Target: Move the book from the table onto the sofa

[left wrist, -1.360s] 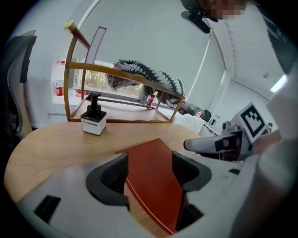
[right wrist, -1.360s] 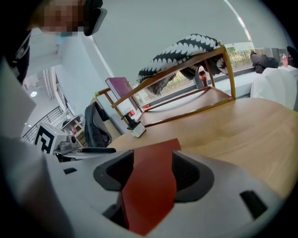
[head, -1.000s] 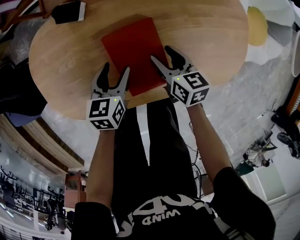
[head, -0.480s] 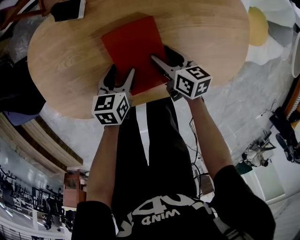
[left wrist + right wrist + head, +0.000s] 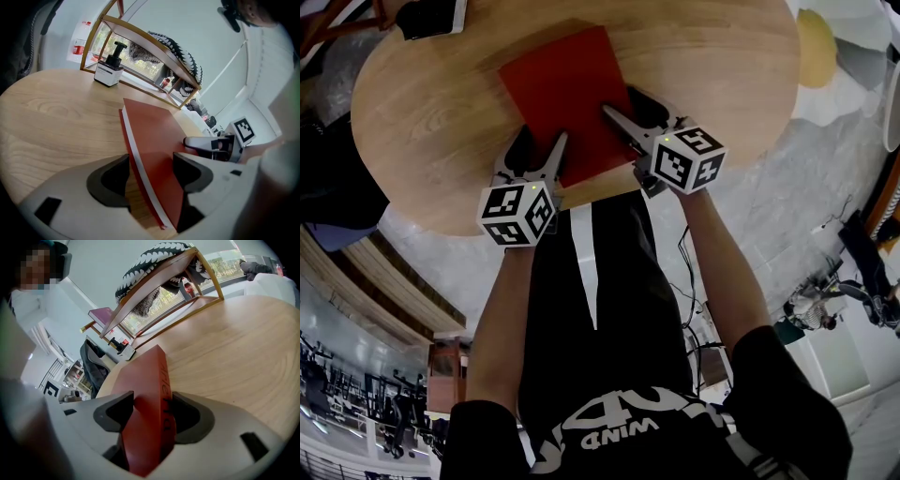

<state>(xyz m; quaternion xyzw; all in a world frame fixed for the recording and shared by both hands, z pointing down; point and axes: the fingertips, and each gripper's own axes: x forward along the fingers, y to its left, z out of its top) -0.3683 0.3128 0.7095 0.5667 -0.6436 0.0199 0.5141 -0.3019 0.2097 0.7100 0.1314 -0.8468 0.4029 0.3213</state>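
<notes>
A red book [image 5: 562, 89] lies on the round wooden table [image 5: 441, 112], its near end by the table's front edge. My right gripper [image 5: 636, 111] is shut on the book's spine side; in the right gripper view both jaws press the red cover [image 5: 145, 376], which looks tilted up. My left gripper [image 5: 540, 142] stands open at the book's near left corner. In the left gripper view the white page edge [image 5: 133, 150] runs between the jaws, with bare wood showing beside one jaw. The right gripper [image 5: 215, 143] shows across the book.
A black-and-white desk device [image 5: 431, 17] stands at the table's far left, beside a gold-framed rack [image 5: 140, 42]. The table's front edge [image 5: 591, 192] is against the person's body. Grey floor and a yellow patch [image 5: 814, 52] lie to the right.
My left gripper has slid forward so that the book's near left corner now sits between its jaws. The right gripper stays clamped on the spine side.
</notes>
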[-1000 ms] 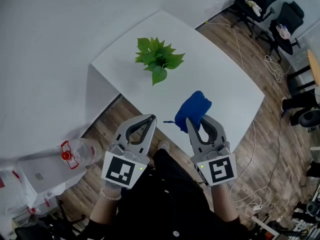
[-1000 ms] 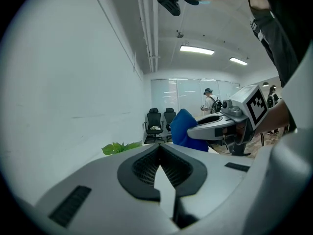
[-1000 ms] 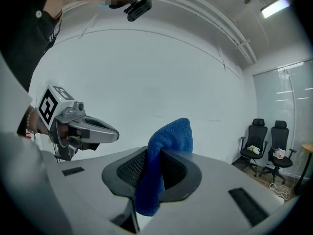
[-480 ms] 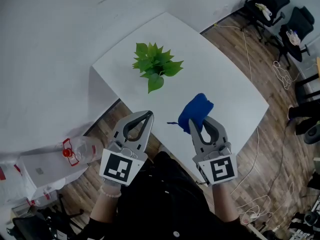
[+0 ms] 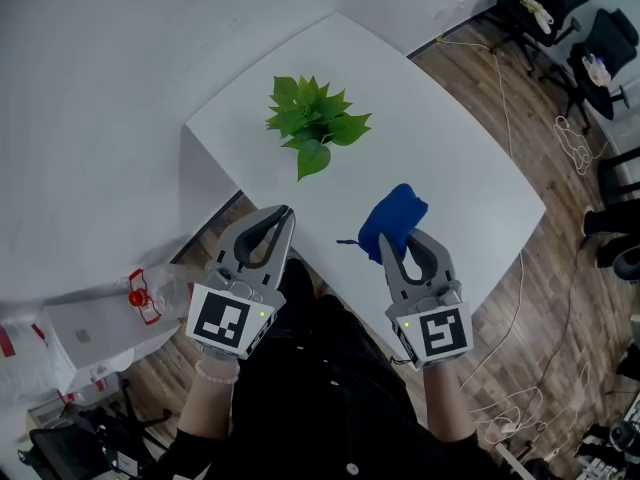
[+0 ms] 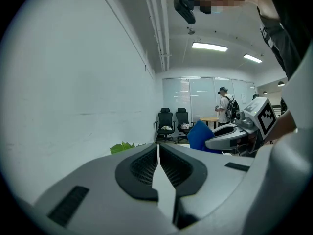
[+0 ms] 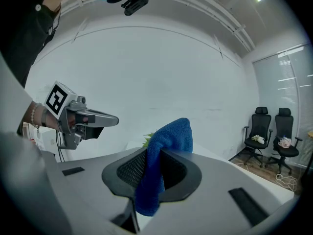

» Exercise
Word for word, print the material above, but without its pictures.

» Completed exercise
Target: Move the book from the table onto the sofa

[left wrist, -1.360s] 
[right wrist, -1.360s] 
[head, -1.000s] 
[head, -0.480s] 
[left wrist + right wrist + head, +0.000s] 

<state>(xyz m; quaternion xyzw; all in a world frame fixed for the recording and shared by both hands, z pointing down; point and axes: the fingertips, and each gripper's own axes: x forward along the fingers, y to its left, z out of its top) -0.3683 0.3128 0.7095 0.5667 -0.6436 0.0199 0.5141 -0.3019 0.2097 0.7100 0.1314 -0.8468 0.4029 0.3213</state>
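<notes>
A red book [image 5: 562, 89] lies on the round wooden table [image 5: 441, 112], its near end by the table's front edge. My right gripper [image 5: 636, 111] is shut on the book's spine side; in the right gripper view both jaws press the red cover [image 5: 145, 376], which looks tilted up. My left gripper [image 5: 540, 142] stands open at the book's near left corner. In the left gripper view the white page edge [image 5: 133, 150] runs between the jaws, with bare wood showing beside one jaw. The right gripper [image 5: 215, 143] shows across the book.
A black-and-white desk device [image 5: 431, 17] stands at the table's far left, beside a gold-framed rack [image 5: 140, 42]. The table's front edge [image 5: 591, 192] is against the person's body. Grey floor and a yellow patch [image 5: 814, 52] lie to the right.
My left gripper has slid forward so that the book's near left corner now sits between its jaws. The right gripper stays clamped on the spine side.
</notes>
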[-1000 ms] 
[-1000 ms] 
[-1000 ms] 
[-480 ms] 
[+0 ms] 
[+0 ms] 
[+0 ms] 

Nothing else remains to be done for this exercise.